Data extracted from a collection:
==========

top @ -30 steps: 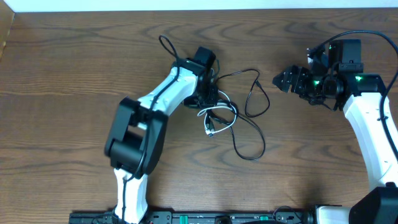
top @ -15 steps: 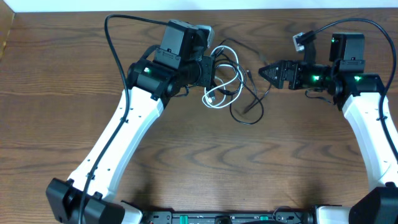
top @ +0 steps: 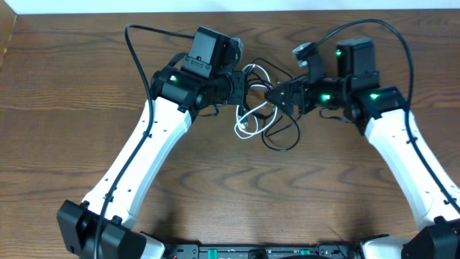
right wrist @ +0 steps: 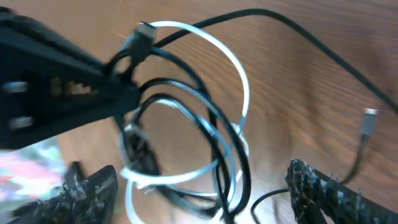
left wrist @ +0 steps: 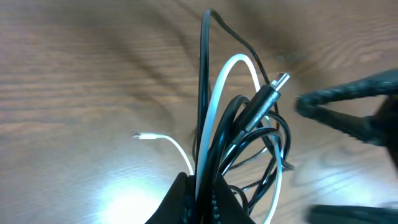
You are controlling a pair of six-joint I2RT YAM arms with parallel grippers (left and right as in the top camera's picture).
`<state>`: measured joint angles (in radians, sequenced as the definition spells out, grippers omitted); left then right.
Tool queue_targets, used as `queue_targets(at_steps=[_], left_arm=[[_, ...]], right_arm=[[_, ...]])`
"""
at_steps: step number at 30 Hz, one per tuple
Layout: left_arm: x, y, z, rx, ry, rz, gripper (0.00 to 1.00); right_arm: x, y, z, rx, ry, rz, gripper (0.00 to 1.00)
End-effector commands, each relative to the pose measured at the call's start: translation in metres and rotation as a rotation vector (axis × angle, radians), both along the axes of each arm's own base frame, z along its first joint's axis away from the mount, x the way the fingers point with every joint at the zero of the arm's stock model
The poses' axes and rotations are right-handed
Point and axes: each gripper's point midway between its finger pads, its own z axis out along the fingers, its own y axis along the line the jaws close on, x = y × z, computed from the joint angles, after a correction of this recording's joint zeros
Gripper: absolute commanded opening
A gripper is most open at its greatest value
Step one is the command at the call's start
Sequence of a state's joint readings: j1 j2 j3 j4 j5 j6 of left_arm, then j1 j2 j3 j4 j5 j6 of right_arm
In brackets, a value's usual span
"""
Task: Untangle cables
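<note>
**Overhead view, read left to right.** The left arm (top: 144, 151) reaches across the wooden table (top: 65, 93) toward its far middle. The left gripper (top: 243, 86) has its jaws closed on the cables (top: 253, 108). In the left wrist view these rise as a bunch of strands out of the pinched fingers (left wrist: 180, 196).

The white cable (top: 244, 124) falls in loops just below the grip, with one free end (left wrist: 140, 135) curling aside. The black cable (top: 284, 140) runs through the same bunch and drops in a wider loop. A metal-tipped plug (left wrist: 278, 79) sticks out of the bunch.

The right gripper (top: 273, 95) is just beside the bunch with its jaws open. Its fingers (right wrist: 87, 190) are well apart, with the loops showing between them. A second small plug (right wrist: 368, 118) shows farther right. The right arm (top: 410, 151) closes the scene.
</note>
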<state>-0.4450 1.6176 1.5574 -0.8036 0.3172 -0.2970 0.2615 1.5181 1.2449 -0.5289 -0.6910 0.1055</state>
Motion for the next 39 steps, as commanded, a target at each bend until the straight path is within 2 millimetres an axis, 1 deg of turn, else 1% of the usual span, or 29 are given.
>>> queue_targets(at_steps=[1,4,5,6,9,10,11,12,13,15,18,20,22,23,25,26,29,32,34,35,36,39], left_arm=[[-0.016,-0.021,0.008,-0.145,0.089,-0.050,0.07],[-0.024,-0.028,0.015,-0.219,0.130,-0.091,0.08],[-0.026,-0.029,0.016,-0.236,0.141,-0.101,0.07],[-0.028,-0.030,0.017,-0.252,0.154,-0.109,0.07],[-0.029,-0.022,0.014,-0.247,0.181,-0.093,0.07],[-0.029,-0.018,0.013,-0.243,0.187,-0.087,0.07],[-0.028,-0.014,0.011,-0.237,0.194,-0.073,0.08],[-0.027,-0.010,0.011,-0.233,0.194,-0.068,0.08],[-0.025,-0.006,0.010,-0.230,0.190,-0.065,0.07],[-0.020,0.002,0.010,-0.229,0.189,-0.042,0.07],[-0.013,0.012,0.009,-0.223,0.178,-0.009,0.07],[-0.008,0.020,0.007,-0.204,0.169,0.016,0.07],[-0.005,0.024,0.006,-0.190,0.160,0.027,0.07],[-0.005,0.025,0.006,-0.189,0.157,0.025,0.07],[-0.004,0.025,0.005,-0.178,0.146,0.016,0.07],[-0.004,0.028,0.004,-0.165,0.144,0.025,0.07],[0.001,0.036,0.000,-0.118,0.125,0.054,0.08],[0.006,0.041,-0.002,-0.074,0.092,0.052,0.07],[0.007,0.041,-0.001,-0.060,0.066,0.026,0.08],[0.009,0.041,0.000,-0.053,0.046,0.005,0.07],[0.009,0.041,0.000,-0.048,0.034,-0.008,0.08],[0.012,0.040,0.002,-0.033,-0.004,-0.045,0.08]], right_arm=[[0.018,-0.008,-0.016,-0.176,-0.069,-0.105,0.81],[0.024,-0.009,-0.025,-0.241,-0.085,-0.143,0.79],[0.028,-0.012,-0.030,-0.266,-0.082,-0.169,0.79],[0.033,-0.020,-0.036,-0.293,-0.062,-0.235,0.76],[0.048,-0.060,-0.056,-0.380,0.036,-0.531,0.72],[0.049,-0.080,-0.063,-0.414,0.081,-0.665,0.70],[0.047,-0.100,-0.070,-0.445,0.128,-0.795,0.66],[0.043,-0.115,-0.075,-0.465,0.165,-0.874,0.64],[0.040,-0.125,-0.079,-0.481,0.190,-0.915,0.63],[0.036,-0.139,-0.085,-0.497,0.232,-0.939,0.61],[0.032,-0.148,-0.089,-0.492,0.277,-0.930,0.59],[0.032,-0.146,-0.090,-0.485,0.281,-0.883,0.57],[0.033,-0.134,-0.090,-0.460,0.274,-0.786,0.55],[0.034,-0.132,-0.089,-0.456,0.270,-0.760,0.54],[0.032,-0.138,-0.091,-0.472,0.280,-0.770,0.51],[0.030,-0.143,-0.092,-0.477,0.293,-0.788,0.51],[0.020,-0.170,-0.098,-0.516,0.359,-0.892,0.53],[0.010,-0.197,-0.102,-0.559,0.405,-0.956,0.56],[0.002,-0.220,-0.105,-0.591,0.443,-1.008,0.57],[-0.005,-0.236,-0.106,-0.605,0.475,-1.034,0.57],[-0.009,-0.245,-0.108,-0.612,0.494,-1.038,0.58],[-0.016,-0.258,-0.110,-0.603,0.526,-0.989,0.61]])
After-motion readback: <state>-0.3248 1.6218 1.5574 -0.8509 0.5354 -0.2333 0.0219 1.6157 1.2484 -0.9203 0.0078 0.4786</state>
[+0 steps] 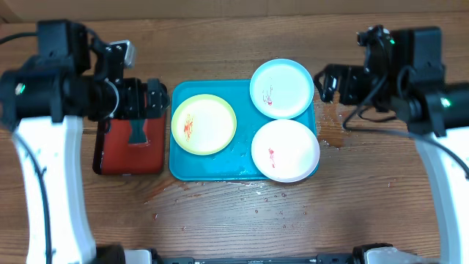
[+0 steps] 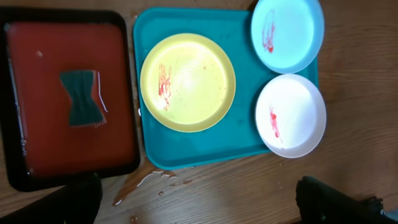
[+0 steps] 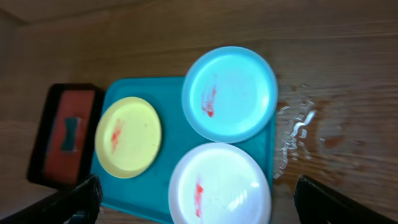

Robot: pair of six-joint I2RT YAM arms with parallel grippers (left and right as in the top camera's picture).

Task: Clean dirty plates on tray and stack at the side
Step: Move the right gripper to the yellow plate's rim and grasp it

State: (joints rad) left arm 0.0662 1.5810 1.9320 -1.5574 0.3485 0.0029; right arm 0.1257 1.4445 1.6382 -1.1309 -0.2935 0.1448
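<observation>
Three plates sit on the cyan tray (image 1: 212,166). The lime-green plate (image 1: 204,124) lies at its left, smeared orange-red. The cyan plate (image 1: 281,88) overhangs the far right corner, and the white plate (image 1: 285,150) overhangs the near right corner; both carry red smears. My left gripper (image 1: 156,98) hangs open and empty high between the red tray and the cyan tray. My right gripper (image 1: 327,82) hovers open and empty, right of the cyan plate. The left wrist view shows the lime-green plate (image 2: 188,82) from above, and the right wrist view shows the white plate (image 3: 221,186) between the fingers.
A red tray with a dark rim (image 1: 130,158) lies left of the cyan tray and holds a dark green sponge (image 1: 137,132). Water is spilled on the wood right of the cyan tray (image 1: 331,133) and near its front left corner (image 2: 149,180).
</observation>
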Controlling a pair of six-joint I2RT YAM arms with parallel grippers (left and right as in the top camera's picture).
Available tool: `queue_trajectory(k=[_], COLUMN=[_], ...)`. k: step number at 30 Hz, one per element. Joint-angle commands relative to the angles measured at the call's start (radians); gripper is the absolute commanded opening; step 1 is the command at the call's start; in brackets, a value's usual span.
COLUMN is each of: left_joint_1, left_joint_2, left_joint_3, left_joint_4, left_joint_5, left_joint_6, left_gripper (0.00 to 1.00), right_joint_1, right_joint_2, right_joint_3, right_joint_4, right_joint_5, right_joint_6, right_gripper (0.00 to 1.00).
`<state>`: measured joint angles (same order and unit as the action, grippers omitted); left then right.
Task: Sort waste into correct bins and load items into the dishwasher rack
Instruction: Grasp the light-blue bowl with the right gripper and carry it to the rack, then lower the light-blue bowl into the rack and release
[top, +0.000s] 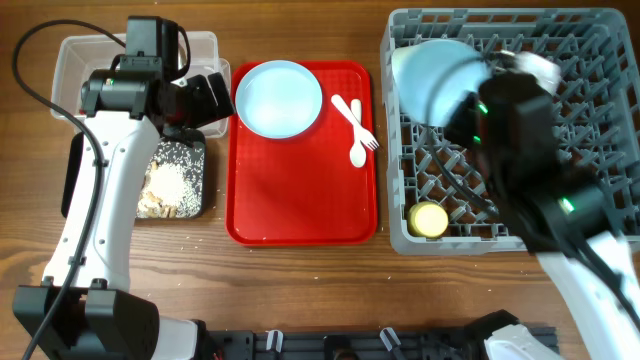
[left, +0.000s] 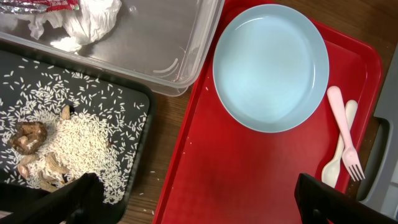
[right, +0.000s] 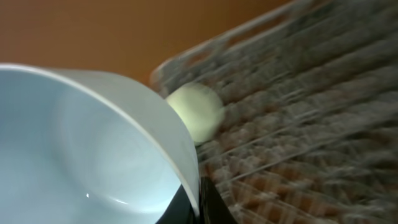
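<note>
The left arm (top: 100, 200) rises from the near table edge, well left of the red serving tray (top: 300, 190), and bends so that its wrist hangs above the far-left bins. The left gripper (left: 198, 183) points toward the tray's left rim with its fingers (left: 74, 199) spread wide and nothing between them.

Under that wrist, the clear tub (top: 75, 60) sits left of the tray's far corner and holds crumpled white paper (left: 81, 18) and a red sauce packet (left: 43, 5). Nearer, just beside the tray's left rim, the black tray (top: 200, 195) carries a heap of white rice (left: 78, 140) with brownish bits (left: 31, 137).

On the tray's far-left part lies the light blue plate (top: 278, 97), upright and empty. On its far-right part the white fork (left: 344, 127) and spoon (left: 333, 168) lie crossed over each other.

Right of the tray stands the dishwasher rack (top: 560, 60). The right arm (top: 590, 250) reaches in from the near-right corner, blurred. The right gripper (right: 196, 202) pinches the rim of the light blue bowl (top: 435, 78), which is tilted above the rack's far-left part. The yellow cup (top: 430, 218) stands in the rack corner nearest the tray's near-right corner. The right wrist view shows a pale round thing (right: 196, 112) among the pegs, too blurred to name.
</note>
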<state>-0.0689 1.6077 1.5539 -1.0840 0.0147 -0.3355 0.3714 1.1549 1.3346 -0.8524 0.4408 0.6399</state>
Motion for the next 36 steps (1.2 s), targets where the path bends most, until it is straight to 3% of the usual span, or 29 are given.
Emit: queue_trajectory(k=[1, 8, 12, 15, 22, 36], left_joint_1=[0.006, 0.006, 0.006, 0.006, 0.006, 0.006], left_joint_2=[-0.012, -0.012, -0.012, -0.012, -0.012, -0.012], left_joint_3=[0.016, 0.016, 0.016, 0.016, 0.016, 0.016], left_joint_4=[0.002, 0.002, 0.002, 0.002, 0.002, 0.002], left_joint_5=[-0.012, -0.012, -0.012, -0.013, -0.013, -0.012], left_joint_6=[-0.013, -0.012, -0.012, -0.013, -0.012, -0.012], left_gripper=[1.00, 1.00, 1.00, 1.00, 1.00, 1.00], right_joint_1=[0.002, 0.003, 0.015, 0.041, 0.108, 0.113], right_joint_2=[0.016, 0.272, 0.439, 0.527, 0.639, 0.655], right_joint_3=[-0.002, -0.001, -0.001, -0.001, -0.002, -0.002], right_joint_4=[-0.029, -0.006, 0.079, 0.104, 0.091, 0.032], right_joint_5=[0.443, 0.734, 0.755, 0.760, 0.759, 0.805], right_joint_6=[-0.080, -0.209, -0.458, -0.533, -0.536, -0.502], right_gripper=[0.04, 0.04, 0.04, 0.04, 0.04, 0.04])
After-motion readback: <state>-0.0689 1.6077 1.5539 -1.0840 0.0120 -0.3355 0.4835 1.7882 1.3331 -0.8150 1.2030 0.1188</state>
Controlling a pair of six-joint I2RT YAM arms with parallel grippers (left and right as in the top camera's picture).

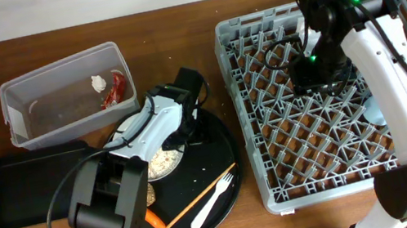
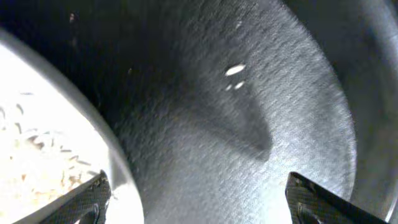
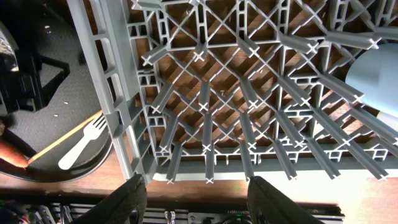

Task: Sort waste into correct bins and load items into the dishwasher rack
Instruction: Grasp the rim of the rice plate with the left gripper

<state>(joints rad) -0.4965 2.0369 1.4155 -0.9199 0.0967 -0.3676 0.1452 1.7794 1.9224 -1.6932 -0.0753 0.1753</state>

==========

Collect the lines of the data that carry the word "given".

Motion for the next 39 steps, as commanded, a target at each bend until the straight path is within 2 millimetres an axis, 1 deg of turn, else 1% of the usual span, or 29 are given.
Motion for the next 36 steps (1.2 s), targets where the path bends most, until it is straight to 3% of the usual span, or 29 are given.

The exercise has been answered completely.